The facts of this case are relatively straightforward. On October 1, 1986, plaintiff Joann Applekamp (now Strancel), filed for divorce from her husband, defendant William Applekamp. Defendant failed to plead or otherwise defend the action, *658 and a default judgment of divorce was entered on May 21, 1987. The judgment, prepared by plaintiff’s attorney, contained the following provision regarding distribution of the esop:

It is further ordered and adjudged that the parties shall split the 1986 state and federal tax refunds, the anticipated Copper Range Profit Sharing or Escrow Payment, and the anticipated Copper Range Stock Disbursement, with each party to receive one-half (Vi) of each of the above items. Further, the defendant shall provide to the plaintiff proof as to the amounts received from each payment at the time of paying to the plaintiff her share. [Emphasis added.]

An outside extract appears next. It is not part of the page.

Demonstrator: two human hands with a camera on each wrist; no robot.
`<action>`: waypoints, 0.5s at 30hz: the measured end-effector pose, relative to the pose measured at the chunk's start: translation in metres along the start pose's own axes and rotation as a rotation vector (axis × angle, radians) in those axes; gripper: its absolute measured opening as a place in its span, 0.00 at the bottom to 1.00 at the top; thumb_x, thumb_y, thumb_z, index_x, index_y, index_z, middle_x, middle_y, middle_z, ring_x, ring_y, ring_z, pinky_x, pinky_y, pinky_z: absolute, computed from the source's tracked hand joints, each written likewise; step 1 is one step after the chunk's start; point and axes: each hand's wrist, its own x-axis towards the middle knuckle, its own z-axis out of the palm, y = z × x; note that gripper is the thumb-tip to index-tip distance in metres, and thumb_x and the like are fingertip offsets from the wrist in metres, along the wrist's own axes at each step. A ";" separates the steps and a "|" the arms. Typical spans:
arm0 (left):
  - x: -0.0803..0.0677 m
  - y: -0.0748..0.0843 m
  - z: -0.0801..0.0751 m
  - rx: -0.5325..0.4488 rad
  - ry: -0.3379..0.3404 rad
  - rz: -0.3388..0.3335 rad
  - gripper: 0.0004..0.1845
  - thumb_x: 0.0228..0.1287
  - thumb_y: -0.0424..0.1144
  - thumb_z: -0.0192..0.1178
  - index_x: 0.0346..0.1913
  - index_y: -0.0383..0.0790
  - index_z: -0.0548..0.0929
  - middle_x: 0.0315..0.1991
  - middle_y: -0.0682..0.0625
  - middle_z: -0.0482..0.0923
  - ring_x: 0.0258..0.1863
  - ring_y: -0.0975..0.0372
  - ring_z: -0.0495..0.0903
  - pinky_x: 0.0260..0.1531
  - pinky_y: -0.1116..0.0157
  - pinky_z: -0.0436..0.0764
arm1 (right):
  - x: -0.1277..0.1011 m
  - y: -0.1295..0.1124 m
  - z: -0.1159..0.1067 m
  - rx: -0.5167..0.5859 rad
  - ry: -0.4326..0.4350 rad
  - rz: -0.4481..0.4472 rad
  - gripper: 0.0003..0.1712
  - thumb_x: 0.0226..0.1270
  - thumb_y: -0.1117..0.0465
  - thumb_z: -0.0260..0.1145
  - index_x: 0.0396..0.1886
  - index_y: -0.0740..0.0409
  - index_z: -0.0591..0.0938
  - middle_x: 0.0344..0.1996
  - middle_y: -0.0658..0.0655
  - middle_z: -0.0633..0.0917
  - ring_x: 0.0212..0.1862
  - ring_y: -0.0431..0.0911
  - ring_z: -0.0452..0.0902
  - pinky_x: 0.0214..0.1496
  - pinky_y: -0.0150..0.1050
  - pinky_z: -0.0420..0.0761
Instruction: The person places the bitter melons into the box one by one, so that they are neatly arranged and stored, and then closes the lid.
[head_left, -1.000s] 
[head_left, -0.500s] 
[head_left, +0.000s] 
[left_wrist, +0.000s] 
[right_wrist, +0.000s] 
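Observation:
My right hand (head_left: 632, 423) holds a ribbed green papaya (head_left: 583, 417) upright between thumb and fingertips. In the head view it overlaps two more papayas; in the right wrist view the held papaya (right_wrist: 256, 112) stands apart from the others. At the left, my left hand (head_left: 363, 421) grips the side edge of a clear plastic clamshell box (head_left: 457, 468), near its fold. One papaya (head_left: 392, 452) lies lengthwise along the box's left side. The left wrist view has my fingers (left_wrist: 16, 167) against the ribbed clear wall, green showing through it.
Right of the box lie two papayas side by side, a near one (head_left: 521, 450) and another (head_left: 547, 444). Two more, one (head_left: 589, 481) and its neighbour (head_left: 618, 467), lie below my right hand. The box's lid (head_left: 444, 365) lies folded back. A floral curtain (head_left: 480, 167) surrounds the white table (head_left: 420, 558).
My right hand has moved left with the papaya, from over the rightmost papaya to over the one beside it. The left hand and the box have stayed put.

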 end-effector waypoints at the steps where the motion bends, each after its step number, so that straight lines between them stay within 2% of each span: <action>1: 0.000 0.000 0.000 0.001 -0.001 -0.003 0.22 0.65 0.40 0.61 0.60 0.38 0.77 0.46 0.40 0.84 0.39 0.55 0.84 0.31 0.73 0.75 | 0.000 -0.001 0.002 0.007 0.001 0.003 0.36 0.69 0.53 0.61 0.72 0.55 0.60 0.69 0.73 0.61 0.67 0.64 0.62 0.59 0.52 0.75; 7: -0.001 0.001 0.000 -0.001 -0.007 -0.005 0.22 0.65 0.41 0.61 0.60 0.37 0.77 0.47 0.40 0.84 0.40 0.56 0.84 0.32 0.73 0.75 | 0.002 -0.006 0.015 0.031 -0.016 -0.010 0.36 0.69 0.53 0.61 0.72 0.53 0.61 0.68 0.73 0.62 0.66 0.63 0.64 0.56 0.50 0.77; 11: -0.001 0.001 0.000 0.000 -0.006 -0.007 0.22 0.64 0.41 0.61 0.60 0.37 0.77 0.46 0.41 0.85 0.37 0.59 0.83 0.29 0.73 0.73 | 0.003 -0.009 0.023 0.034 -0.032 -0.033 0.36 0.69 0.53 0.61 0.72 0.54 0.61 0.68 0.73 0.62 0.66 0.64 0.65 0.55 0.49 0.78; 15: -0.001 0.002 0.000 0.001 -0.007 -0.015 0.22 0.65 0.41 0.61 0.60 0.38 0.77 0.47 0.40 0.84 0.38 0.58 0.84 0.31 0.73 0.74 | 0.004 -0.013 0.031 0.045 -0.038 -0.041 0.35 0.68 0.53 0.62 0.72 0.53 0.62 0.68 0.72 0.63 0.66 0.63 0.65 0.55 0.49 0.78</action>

At the time of the divorce defendant had 188.23024 vested shares of Copper Range stock in his esop, at $24.40 a share. Thereafter, sometime in 1989, Copper Range Company was bought out by another company, and Copper Range employees voted to terminate the esop. Defendant’s holdings in the esop at the time of the buy out were as follows:

188.23024 shares credit as of 12/31/86;
154.85511 shares credit as of 12/31/87;
152.65909 shares credit as of 12/31/88;
291.98244 shares of unallocated stock.

Pursuant to the purchase agreement, each employee received $84.38 a share. As a result, defendant received a payment of $66,468.40 for 767.72688 shares of Copper Range Company stock.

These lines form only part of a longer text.